▶ [Instructions for the task]
Could you give the data below again exactly, apart from the pictures?

▶ [Recorded information]
┄┄┄┄┄┄┄┄┄┄┄┄┄┄┄┄┄┄┄┄
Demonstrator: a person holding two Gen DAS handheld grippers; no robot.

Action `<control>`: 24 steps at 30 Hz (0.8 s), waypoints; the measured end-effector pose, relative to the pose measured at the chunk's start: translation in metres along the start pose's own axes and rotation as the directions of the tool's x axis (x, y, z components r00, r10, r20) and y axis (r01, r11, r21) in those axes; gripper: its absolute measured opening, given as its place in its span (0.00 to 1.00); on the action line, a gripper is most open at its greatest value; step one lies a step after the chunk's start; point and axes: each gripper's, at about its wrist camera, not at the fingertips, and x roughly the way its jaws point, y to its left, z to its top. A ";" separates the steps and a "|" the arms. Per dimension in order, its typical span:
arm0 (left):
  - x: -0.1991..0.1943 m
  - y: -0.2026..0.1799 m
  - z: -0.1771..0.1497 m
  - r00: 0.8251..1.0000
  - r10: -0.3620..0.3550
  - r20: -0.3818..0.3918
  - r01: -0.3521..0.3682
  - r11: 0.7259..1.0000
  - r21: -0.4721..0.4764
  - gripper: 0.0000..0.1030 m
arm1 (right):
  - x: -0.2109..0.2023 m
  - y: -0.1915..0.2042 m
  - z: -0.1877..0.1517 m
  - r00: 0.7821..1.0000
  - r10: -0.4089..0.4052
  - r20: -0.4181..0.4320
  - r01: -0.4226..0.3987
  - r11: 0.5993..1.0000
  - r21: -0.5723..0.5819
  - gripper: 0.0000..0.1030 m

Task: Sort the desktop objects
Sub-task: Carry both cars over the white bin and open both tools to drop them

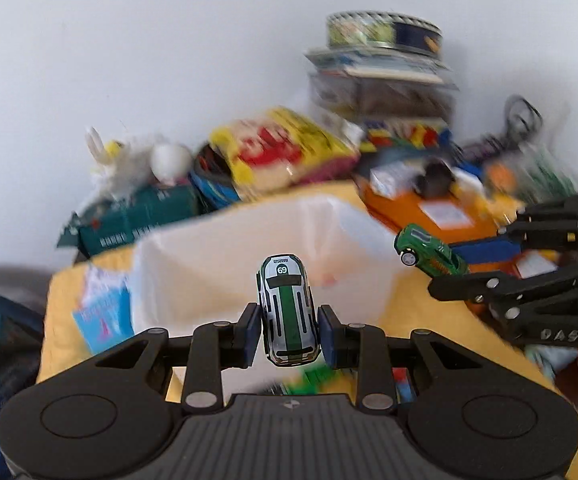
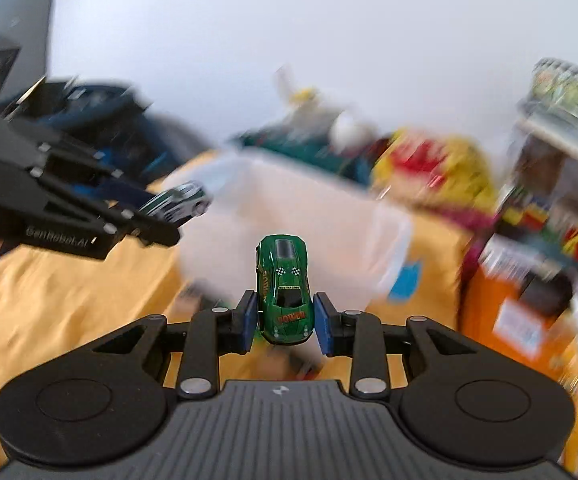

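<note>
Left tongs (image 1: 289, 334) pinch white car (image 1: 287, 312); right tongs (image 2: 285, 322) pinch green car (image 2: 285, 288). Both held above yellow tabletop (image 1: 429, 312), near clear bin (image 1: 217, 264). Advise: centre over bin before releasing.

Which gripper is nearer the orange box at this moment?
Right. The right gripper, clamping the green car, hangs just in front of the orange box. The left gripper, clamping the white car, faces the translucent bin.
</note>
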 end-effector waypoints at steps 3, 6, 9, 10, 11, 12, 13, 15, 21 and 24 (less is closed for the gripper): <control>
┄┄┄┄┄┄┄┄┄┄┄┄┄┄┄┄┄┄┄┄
▶ [Your response]
Demonstrator: a person holding two Gen DAS handheld grippers; no robot.

Action `<control>`: 24 steps at 30 Hz (0.8 s), waypoints; the measured end-effector pose, relative to the pose measured at the chunk's start: translation in metres along the start pose's own axes and rotation as the directions of the tool's x axis (x, y, z components r00, r10, r20) and y axis (r01, r11, r21) in those axes; gripper: its absolute measured opening, given as its place in its span (0.00 to 1.00); on the action line, a gripper is most open at its greatest value; step one lies a step after the chunk's start; point and axes: each gripper's, at about its wrist camera, not at the fingertips, and x roughly the way its jaws point, y to its left, z to its top. A ";" separates the steps and a "|" the arms. Per dimension in order, its typical span:
arm0 (left):
  - x: -0.1991..0.1943 m
  - y: -0.2026..0.1799 m
  - z: -0.1771..0.1497 m
  - r00: 0.8251..1.0000
  - r10: -0.3620..0.3550
  - r20: -0.3818..0.3918
  - r01: -0.3521..0.3682
  - r11: 0.7259..1.0000
  - r21: -0.4721..0.4764
  - gripper: 0.0000..0.1030 m
arm1 (right):
  - x: -0.2109..0.2023 m
  - y: -0.1915..0.2042 m
  - z: -0.1877..0.1517 m
  - r00: 0.7821..1.0000
  - r10: -0.4089..0.4052
  - r20: -0.4181..0.4320
  - r01: -0.4226..0.3987
  - r11: 0.5993..1.0000
  - r21: -0.5723..0.5819
  - gripper: 0.0000..0.1030 m

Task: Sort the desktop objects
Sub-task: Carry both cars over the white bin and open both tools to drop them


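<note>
Left tongs (image 1: 289, 334) pinch white car (image 1: 287, 312); right tongs (image 2: 285, 322) pinch green car (image 2: 285, 288). Both held above yellow tabletop (image 1: 429, 312), near clear bin (image 1: 217, 264). Advise: centre over bin before releasing.

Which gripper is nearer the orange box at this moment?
Right. The right gripper, clamping the green car, hangs just in front of the orange box. The left gripper, clamping the white car, faces the translucent bin.
</note>
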 end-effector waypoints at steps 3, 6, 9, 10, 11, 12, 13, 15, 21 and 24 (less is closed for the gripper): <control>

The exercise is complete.